Return each line of the data below exactly, omitting any pictures.

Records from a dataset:
---*---

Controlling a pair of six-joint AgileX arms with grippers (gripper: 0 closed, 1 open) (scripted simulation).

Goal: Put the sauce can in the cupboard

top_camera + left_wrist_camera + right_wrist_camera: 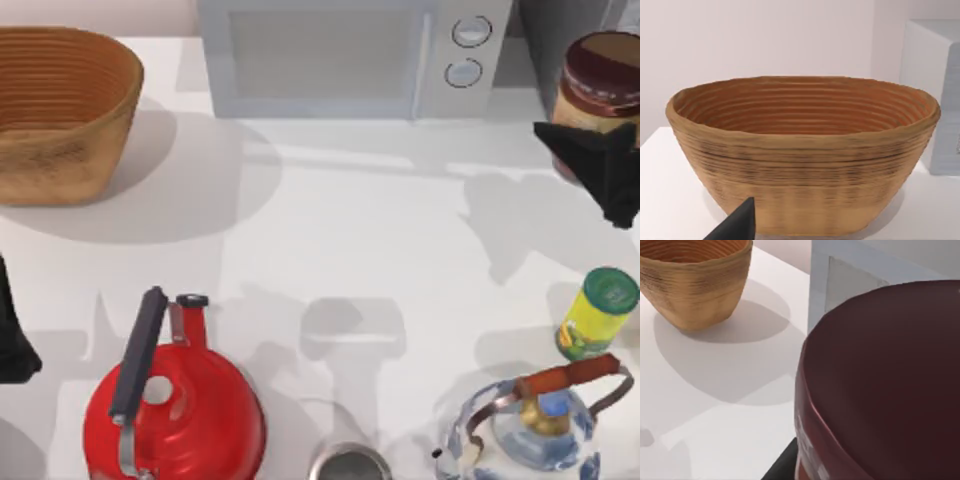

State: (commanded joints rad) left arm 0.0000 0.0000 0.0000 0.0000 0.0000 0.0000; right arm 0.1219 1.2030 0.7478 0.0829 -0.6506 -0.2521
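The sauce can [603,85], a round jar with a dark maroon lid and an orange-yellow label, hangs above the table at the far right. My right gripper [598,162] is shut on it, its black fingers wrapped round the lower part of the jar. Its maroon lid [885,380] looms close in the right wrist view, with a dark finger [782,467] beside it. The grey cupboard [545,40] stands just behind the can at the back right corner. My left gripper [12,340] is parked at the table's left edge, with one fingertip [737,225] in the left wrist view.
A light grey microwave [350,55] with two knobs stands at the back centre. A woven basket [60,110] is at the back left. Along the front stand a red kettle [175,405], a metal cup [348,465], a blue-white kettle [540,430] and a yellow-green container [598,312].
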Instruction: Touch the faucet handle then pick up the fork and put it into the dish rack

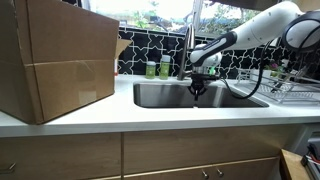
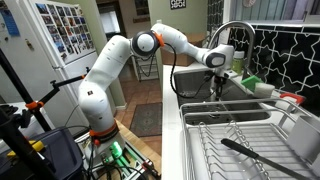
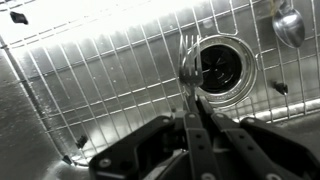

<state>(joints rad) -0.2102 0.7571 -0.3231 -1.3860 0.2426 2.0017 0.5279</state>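
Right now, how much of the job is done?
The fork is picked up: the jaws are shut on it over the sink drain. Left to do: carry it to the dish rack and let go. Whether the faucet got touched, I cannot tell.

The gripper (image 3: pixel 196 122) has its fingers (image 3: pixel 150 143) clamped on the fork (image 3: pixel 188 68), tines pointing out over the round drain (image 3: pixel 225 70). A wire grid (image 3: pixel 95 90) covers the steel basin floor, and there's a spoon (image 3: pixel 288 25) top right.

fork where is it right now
The fork is held in the gripper over the sink basin; in the wrist view its tines overlap the left edge of the drain, above the wire grid.
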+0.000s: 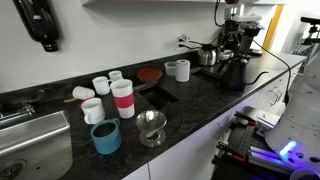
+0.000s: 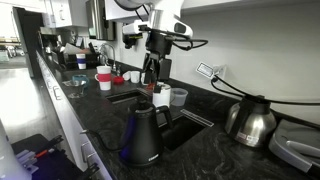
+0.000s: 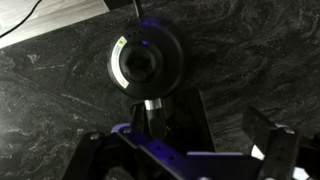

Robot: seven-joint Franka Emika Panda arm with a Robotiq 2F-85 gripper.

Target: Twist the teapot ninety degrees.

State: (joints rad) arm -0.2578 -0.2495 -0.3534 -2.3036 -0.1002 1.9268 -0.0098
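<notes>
The matte black cone-shaped teapot [image 2: 143, 135] stands on the dark marble counter and also shows in an exterior view [image 1: 238, 72]. In the wrist view I look down on its round top [image 3: 145, 60], with a thin silver-collared part pointing toward the camera. My gripper [image 3: 180, 150] is open and empty. Its fingers are spread wide, and the teapot lies beyond the fingertips, not between them. In an exterior view the gripper [image 2: 152, 72] hangs above the counter behind the teapot.
A shiny silver pot [image 2: 250, 120] stands near the teapot, also seen in an exterior view [image 1: 207, 55]. Several white mugs [image 1: 100, 85], a red-and-white cup [image 1: 123, 98], a blue cup [image 1: 106, 136], a metal dripper [image 1: 152, 127] and a sink [image 1: 30, 140] sit further along.
</notes>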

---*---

■ **Task solution**:
Controlling a pair of six-joint AgileX arms with grippers (gripper: 0 closed, 1 open) (scripted simulation).

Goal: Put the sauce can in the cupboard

top_camera + left_wrist_camera + right_wrist_camera: 

State: (commanded joints rad) left arm 0.0000 0.0000 0.0000 0.0000 0.0000 0.0000; right arm 0.1219 1.2030 0.7478 0.0829 -0.6506 -0.2521
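The sauce can [603,85], a round jar with a dark maroon lid and an orange-yellow label, hangs above the table at the far right. My right gripper [598,162] is shut on it, its black fingers wrapped round the lower part of the jar. Its maroon lid [885,380] looms close in the right wrist view, with a dark finger [782,467] beside it. The grey cupboard [545,40] stands just behind the can at the back right corner. My left gripper [12,340] is parked at the table's left edge, with one fingertip [737,225] in the left wrist view.
A light grey microwave [350,55] with two knobs stands at the back centre. A woven basket [60,110] is at the back left. Along the front stand a red kettle [175,405], a metal cup [348,465], a blue-white kettle [540,430] and a yellow-green container [598,312].
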Instruction: Touch the faucet handle then pick up the fork and put it into the dish rack


<state>(joints rad) -0.2102 0.7571 -0.3231 -1.3860 0.2426 2.0017 0.5279</state>
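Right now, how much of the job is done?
The fork is picked up: the jaws are shut on it over the sink drain. Left to do: carry it to the dish rack and let go. Whether the faucet got touched, I cannot tell.

The gripper (image 3: pixel 196 122) has its fingers (image 3: pixel 150 143) clamped on the fork (image 3: pixel 188 68), tines pointing out over the round drain (image 3: pixel 225 70). A wire grid (image 3: pixel 95 90) covers the steel basin floor, and there's a spoon (image 3: pixel 288 25) top right.

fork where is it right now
The fork is held in the gripper over the sink basin; in the wrist view its tines overlap the left edge of the drain, above the wire grid.
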+0.000s: 
+0.000s: 
+0.000s: 

Robot: seven-joint Franka Emika Panda arm with a Robotiq 2F-85 gripper.

Target: Twist the teapot ninety degrees.

State: (joints rad) arm -0.2578 -0.2495 -0.3534 -2.3036 -0.1002 1.9268 -0.0098
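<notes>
The matte black cone-shaped teapot [image 2: 143, 135] stands on the dark marble counter and also shows in an exterior view [image 1: 238, 72]. In the wrist view I look down on its round top [image 3: 145, 60], with a thin silver-collared part pointing toward the camera. My gripper [image 3: 180, 150] is open and empty. Its fingers are spread wide, and the teapot lies beyond the fingertips, not between them. In an exterior view the gripper [image 2: 152, 72] hangs above the counter behind the teapot.
A shiny silver pot [image 2: 250, 120] stands near the teapot, also seen in an exterior view [image 1: 207, 55]. Several white mugs [image 1: 100, 85], a red-and-white cup [image 1: 123, 98], a blue cup [image 1: 106, 136], a metal dripper [image 1: 152, 127] and a sink [image 1: 30, 140] sit further along.
</notes>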

Nothing else belongs in this answer.